俺って、自分で思ってる以上に刺激が好きなタイプなのかも。転生してからの生活を振り返ってみると、ずっと目先の楽しさを追いかけるように暮らしてきた気がする。
日本の暮らしに未練がないわけじゃない。ハンバーガー、うどん、天ぷら、そしてカツ丼にすき焼き。そういった好物を思い出しただけで、もう二度と食べられないのかと悲しい気分にもなる。やっぱり食は日本が一番だ。
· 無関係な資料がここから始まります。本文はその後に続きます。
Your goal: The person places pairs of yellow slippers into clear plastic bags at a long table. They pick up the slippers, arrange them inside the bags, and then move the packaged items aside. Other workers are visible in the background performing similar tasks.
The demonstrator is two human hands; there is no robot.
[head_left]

でも、その悲しい気分を忘れるくらい、この世界は刺激的だ。ロイネが教えてくれた、漂流者ってのが気になるけど、気になることを挙げたら両手じゃたりないからな。
あちこち行って、色々楽しんで、冒険者としてもロイネと2人でしっかり経験を積みながら先に進もう。
あ……グレイシアも一緒だった。不安要素もふえちゃたけど……まぁ前向きに行こう。